■ Assignment:
The word "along" occurs in some lines of the data. Return each such line.

■ Dataset extract:
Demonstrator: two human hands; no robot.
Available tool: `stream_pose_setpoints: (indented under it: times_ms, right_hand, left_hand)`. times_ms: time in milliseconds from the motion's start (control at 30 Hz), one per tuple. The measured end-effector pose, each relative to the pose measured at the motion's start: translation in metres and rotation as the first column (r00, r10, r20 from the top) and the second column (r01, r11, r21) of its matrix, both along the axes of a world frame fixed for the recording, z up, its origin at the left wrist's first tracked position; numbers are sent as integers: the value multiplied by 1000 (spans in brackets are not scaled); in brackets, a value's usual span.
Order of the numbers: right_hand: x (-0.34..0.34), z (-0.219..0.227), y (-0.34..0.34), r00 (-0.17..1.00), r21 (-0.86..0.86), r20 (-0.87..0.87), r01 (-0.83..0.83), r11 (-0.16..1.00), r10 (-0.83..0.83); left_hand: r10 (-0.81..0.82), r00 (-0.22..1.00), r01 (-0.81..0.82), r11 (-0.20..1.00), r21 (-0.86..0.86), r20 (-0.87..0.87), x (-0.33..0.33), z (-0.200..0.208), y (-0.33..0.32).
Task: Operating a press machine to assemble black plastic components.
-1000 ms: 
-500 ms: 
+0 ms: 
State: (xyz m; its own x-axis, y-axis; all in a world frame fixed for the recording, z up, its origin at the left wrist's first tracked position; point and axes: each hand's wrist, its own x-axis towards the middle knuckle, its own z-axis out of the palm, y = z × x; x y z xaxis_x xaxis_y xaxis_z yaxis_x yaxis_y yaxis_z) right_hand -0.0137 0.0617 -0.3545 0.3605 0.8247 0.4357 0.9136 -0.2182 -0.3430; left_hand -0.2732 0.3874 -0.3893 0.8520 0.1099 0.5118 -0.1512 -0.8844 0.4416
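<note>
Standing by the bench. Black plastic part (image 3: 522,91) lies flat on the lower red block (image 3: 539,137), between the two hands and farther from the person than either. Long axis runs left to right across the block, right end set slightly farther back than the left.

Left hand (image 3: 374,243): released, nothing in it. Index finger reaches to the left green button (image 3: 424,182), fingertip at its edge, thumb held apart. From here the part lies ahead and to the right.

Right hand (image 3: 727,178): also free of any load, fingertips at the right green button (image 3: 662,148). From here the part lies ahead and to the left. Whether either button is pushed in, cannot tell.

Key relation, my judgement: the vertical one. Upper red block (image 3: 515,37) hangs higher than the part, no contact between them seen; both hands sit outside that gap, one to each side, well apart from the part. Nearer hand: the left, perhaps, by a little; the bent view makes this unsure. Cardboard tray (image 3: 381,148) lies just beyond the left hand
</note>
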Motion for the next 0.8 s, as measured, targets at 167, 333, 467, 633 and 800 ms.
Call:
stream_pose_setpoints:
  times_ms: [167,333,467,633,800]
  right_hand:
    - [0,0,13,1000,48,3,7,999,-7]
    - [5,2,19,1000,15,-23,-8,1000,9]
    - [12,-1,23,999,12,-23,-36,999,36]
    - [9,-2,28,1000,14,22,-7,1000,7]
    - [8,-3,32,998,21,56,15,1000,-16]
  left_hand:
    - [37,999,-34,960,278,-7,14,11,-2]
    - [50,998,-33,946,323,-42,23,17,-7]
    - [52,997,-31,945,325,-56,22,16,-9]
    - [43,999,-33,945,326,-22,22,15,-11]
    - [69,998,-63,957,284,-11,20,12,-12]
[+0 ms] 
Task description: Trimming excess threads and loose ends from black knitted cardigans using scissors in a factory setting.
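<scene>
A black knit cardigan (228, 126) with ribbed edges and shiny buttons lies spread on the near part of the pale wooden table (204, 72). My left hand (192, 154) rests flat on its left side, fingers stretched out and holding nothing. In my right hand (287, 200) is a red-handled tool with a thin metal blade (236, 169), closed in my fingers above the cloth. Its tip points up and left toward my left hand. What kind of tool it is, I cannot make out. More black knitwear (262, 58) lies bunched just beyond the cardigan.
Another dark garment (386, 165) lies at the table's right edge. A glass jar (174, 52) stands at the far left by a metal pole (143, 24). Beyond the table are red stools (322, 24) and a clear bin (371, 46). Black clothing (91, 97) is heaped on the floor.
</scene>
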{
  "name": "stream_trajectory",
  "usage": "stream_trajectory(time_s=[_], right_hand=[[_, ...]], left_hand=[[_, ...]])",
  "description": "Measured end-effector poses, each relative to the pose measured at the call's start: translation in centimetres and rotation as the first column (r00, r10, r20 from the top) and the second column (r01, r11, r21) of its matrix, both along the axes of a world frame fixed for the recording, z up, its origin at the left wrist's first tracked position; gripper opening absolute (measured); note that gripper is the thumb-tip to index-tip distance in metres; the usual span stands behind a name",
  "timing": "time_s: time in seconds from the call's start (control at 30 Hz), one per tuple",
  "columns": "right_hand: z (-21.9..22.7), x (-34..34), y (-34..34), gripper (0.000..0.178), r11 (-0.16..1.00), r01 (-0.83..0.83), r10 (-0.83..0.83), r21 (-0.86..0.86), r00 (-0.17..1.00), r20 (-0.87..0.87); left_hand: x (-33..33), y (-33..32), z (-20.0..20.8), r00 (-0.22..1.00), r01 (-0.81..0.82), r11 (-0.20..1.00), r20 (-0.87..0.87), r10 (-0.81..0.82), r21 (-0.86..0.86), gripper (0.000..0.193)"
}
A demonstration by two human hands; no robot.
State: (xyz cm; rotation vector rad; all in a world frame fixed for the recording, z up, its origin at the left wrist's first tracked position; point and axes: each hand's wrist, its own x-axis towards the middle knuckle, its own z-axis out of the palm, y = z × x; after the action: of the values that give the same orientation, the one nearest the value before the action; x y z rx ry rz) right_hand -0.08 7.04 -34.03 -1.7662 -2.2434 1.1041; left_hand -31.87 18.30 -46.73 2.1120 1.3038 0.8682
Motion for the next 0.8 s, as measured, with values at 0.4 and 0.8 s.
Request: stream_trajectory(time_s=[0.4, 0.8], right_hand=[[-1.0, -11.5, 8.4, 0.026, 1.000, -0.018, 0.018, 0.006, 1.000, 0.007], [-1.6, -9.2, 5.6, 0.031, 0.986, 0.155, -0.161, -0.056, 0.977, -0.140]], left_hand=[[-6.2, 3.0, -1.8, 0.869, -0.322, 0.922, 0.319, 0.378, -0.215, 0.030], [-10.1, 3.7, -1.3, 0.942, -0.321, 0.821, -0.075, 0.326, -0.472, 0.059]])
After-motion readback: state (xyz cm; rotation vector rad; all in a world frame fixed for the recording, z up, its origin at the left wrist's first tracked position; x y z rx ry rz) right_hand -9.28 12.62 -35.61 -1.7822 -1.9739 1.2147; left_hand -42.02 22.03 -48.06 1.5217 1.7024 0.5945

■ Final answer:
Available tool: `stream_pose_setpoints: (indented under it: times_ms, right_hand, left_hand)`. times_ms: time in milliseconds from the motion's start (control at 30 Hz), one per tuple. The measured end-effector pose, each relative to the pose measured at the motion's start: translation in metres and rotation as the first column (r00, r10, r20 from the top) and the second column (r01, r11, r21) of its matrix, both along the axes of a world frame fixed for the recording, z up, its origin at the left wrist's first tracked position; numbers are sent as integers: the value multiplied by 1000 (spans in brackets are not scaled); in brackets, a value's usual span.
  "description": "Measured end-effector poses, each relative to the pose measured at the call's start: translation in centimetres and rotation as the first column (r00, r10, r20 from the top) and the second column (r01, r11, r21) of its matrix, both along the axes of a world frame fixed for the recording, z up, its origin at the left wrist's first tracked position; gripper opening absolute (measured); note that gripper is the thumb-tip to index-tip distance in metres; the usual span stands behind a name",

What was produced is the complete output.